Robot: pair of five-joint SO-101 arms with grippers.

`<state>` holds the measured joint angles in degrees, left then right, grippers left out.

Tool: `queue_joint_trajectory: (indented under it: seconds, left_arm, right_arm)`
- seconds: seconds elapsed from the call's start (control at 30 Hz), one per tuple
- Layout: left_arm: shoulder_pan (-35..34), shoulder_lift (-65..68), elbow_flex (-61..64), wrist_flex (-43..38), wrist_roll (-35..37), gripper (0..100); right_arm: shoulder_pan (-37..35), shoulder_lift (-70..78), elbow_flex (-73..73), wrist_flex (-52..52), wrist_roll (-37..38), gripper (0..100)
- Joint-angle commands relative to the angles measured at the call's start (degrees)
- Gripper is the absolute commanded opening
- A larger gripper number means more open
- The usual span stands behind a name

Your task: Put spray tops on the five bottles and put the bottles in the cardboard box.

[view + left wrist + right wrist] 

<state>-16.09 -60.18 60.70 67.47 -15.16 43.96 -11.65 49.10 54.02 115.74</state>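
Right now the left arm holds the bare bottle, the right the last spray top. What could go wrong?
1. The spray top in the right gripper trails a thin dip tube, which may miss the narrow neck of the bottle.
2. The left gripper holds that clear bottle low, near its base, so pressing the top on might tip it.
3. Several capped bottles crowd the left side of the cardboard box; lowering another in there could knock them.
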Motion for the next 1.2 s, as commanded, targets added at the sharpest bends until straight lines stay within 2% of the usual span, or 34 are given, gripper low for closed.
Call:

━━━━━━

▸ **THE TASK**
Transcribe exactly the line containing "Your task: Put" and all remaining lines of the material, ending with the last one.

▸ **TASK OUTPUT**
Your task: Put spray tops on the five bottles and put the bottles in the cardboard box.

[view + left wrist + right wrist] 

<state>-16.09 -60.18 60.70 67.47 -15.16 43.96 -11.65 49.10 54.02 115.74</state>
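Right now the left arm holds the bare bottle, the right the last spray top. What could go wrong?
1. The spray top in the right gripper trails a thin dip tube, which may miss the narrow neck of the bottle.
2. The left gripper holds that clear bottle low, near its base, so pressing the top on might tip it.
3. Several capped bottles crowd the left side of the cardboard box; lowering another in there could knock them.
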Motion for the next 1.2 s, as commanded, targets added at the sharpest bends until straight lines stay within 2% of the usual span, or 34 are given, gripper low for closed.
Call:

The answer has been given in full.